**Problem:** No pictures belong in the answer. Repeat all the entries exactly.

Records from a data collection
*-*-*

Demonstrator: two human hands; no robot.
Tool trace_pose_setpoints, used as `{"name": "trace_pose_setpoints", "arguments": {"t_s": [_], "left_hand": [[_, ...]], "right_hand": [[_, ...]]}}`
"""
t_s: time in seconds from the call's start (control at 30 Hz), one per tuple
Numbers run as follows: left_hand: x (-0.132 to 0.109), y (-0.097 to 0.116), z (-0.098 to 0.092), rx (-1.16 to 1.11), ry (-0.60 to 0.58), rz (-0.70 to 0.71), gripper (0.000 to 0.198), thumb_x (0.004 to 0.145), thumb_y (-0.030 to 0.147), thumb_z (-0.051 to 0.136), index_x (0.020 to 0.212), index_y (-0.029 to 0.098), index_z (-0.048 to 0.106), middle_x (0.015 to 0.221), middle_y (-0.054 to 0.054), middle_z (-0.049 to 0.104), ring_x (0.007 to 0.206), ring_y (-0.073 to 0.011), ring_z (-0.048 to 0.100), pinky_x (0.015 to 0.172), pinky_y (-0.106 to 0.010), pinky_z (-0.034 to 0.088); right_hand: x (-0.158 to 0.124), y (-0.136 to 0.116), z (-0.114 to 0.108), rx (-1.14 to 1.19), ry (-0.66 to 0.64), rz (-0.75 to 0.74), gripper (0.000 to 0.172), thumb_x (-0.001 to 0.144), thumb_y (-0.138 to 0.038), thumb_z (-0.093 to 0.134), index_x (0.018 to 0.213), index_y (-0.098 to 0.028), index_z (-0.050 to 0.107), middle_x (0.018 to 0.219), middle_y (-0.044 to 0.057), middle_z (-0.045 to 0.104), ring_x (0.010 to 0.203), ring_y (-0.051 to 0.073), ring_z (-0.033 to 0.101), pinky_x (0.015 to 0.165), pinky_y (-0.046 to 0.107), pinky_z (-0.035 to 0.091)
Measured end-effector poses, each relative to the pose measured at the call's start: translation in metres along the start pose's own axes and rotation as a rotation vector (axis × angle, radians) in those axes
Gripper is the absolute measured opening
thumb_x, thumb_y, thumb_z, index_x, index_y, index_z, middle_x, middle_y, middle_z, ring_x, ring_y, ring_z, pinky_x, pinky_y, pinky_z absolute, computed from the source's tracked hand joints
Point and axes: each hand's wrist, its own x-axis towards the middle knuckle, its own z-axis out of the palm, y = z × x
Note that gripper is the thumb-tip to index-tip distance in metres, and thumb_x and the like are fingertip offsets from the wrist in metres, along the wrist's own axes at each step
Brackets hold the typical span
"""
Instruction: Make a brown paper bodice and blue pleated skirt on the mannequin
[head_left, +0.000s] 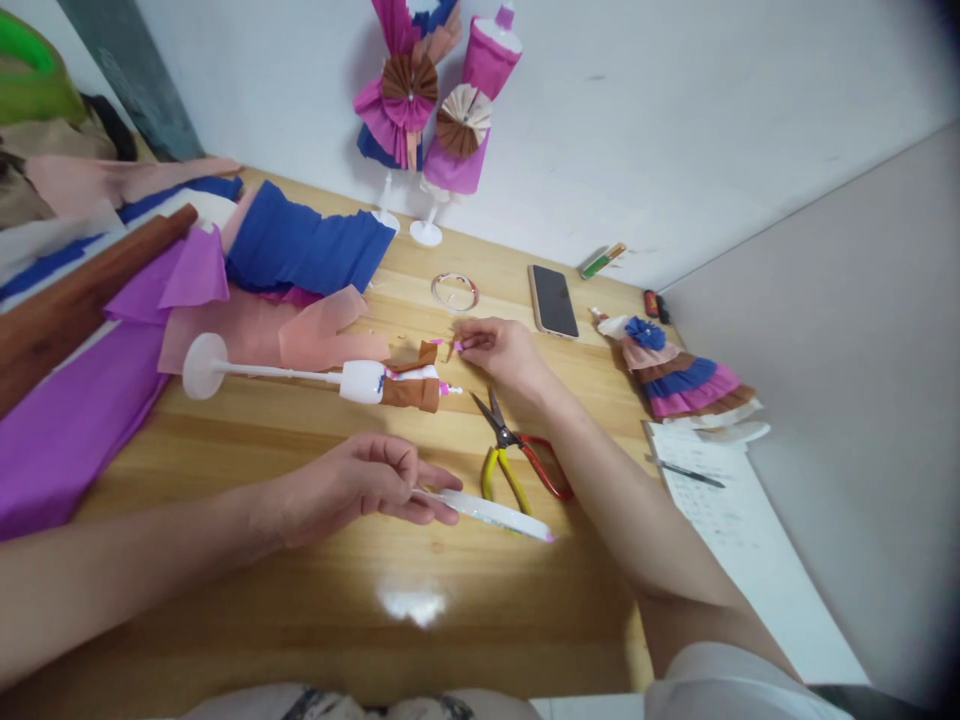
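Note:
My left hand [367, 485] is closed, its thumb and forefinger pinching one end of a slim white object with a pink tip [499, 515]; I cannot tell its exact kind. Farther up the table, my right hand [499, 350] has its fingertips pressed together at a small pink scrap [459, 346]. Left of that lies a white mini dress-form stand [363, 381] on its side, partly wrapped in brown crepe paper [409, 393]. Scissors [514, 445] with one yellow and one red handle rest below my right wrist, blades parted.
Blue crepe paper [307, 240] and purple sheets [82, 430] pile up at left. Two decorated dress forms [454, 130] stand by the wall. Behind my right hand are a tape ring [455, 292] and a phone [553, 300]. A layered paper dress [694, 385] and written paper [720, 500] lie at right.

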Motion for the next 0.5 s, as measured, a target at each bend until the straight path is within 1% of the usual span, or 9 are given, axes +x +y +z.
{"name": "trace_pose_setpoints", "arguments": {"t_s": [0.07,0.13,0.23,0.37,0.43,0.5], "left_hand": [[0.000,0.002,0.001,-0.001,0.011,-0.010,0.023,0.058,0.013,0.078,0.056,0.014,0.056,0.102,-0.013,0.077,0.095,-0.0247,0.075,0.088,-0.028,0.051],[0.001,0.002,0.001,-0.014,0.015,-0.026,0.020,0.057,0.013,0.078,0.057,0.013,0.058,0.104,-0.011,0.077,0.093,-0.0248,0.076,0.085,-0.027,0.052],[0.001,0.001,0.001,-0.039,0.008,-0.041,0.018,0.056,0.013,0.078,0.057,0.012,0.060,0.106,-0.010,0.076,0.090,-0.0251,0.076,0.083,-0.027,0.052],[0.000,0.001,0.000,-0.040,0.004,-0.058,0.021,0.055,0.012,0.080,0.056,0.012,0.059,0.106,-0.010,0.076,0.089,-0.0240,0.076,0.088,-0.029,0.052],[-0.001,0.000,0.000,-0.039,0.006,-0.054,0.022,0.054,0.012,0.081,0.056,0.012,0.059,0.104,-0.010,0.076,0.089,-0.0242,0.076,0.088,-0.029,0.051],[-0.001,0.000,-0.001,-0.039,0.005,-0.051,0.022,0.054,0.012,0.081,0.056,0.012,0.059,0.104,-0.011,0.076,0.090,-0.0244,0.076,0.087,-0.028,0.051]], "right_hand": [[0.004,-0.011,0.008,0.026,-0.071,-0.048,0.029,0.065,-0.009,0.065,0.093,-0.014,0.074,0.086,0.006,0.073,0.078,0.017,0.068,0.078,0.030,0.057],[0.007,-0.020,0.014,0.019,-0.149,-0.124,0.026,0.065,-0.009,0.064,0.088,-0.014,0.073,0.087,0.005,0.071,0.078,0.016,0.066,0.075,0.028,0.055],[0.016,-0.028,0.018,-0.088,-0.240,-0.287,0.028,0.064,-0.005,0.060,0.086,-0.016,0.073,0.089,0.004,0.067,0.075,0.014,0.062,0.071,0.026,0.051],[0.026,-0.031,0.021,-0.227,-0.295,-0.459,0.032,0.065,0.000,0.051,0.081,-0.017,0.073,0.086,0.005,0.067,0.078,0.015,0.061,0.074,0.026,0.048],[0.027,-0.030,0.023,-0.261,-0.301,-0.502,0.031,0.066,0.001,0.049,0.076,-0.017,0.072,0.083,0.005,0.067,0.080,0.016,0.062,0.076,0.027,0.047],[0.026,-0.028,0.025,-0.293,-0.277,-0.518,0.030,0.067,0.001,0.048,0.072,-0.018,0.071,0.080,0.005,0.067,0.079,0.016,0.062,0.077,0.028,0.046]]}}
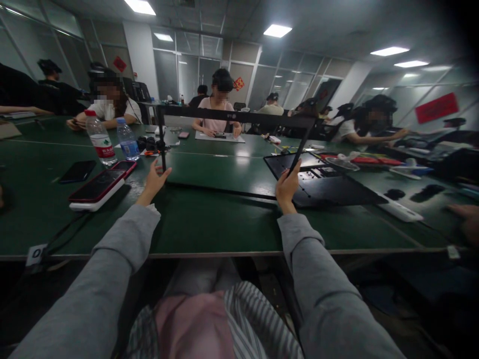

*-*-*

**Solution to the problem:**
Demonstrator: two human hands; no robot.
Tool trace_pose_setpoints, used as `{"name": "trace_pose_setpoints", "arguments": {"t_s": [_], "left_hand": [[_, ...]], "right_hand": [[_, ...]]}}`
"""
t_s: time in seconds from the call's start (control at 30 Hz), one per tuple
Numbers run as follows: left_hand: x (-0.132 to 0.109), y (-0.097 to 0.116), z (-0.098 to 0.092), rx (-1.16 to 1.11), ry (-0.60 to 0.58), rz (-0.70 to 0.71), gripper (0.000 to 0.198), thumb_x (0.004 to 0.145), thumb_y (-0.030 to 0.147), thumb_z (-0.051 to 0.136), index_x (0.020 to 0.212), index_y (-0.029 to 0.098), index_z (-0.048 to 0.106), middle_x (0.015 to 0.221), middle_y (-0.054 to 0.054), middle_z (-0.049 to 0.104), ring_x (0.007 to 0.206), ring_y (-0.073 to 0.011), ring_z (-0.048 to 0.100), pinky_x (0.015 to 0.172), pinky_y (-0.106 to 0.010), pinky_z (-0.034 to 0.088); right_hand: x (-0.158 to 0.124), y (-0.136 to 0.116), z (-0.114 to 0.108), rx (-1.14 to 1.19), ry (-0.66 to 0.64), rz (-0.75 to 0.74), gripper (0.000 to 0.172), thumb_x (-0.001 to 0.144), thumb_y (-0.138 to 0.038), thumb_z (-0.093 to 0.134), index_x (0.018 to 0.213), index_y (-0.098 to 0.028), index_z (-0.050 to 0.107), middle_x (0.018 to 0.219), middle_y (-0.044 to 0.057), middle_z (-0.045 to 0.104), ring_x (0.010 to 0.203), ring_y (-0.051 to 0.073), ring_z (-0.033 to 0.101), pinky_x (0.015 to 0.165), pinky_y (-0.046 to 0.107), pinky_z (-0.035 to 0.091)
Measured end-effector poses, each relative to the pose measured at the call's start: translation in metres along the start pose's own axes and rotation as a rotation vector (axis × angle, radians) in those axes
Gripper is the absolute measured opening
thumb_x, thumb_y, thumb_z, index_x, index_y, index_z, middle_x, middle_y, middle_z, ring_x, ring_y, ring_z, pinky_x, pinky_y, pinky_z absolute, computed from the source's tracked hand joints
Point and axes: each hand's wrist, its own x-axis towards the middle knuckle, its own z-axis out of the palm, y = z × x
Note that gripper is the thumb-tip to index-tip distance in metres, and thumb_x and the like are fingertip offsets from the wrist in metres, along the wrist's own axes at each step
Brackets hold the typical span
"""
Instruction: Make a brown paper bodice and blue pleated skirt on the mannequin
[head_left, +0.000s] 
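Note:
My left hand [367, 485] is closed, its thumb and forefinger pinching one end of a slim white object with a pink tip [499, 515]; I cannot tell its exact kind. Farther up the table, my right hand [499, 350] has its fingertips pressed together at a small pink scrap [459, 346]. Left of that lies a white mini dress-form stand [363, 381] on its side, partly wrapped in brown crepe paper [409, 393]. Scissors [514, 445] with one yellow and one red handle rest below my right wrist, blades parted.
Blue crepe paper [307, 240] and purple sheets [82, 430] pile up at left. Two decorated dress forms [454, 130] stand by the wall. Behind my right hand are a tape ring [455, 292] and a phone [553, 300]. A layered paper dress [694, 385] and written paper [720, 500] lie at right.
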
Motion for the next 0.5 s, as measured, a target at each bend until the straight path is within 1% of the usual span, or 9 are given, axes +x +y +z.
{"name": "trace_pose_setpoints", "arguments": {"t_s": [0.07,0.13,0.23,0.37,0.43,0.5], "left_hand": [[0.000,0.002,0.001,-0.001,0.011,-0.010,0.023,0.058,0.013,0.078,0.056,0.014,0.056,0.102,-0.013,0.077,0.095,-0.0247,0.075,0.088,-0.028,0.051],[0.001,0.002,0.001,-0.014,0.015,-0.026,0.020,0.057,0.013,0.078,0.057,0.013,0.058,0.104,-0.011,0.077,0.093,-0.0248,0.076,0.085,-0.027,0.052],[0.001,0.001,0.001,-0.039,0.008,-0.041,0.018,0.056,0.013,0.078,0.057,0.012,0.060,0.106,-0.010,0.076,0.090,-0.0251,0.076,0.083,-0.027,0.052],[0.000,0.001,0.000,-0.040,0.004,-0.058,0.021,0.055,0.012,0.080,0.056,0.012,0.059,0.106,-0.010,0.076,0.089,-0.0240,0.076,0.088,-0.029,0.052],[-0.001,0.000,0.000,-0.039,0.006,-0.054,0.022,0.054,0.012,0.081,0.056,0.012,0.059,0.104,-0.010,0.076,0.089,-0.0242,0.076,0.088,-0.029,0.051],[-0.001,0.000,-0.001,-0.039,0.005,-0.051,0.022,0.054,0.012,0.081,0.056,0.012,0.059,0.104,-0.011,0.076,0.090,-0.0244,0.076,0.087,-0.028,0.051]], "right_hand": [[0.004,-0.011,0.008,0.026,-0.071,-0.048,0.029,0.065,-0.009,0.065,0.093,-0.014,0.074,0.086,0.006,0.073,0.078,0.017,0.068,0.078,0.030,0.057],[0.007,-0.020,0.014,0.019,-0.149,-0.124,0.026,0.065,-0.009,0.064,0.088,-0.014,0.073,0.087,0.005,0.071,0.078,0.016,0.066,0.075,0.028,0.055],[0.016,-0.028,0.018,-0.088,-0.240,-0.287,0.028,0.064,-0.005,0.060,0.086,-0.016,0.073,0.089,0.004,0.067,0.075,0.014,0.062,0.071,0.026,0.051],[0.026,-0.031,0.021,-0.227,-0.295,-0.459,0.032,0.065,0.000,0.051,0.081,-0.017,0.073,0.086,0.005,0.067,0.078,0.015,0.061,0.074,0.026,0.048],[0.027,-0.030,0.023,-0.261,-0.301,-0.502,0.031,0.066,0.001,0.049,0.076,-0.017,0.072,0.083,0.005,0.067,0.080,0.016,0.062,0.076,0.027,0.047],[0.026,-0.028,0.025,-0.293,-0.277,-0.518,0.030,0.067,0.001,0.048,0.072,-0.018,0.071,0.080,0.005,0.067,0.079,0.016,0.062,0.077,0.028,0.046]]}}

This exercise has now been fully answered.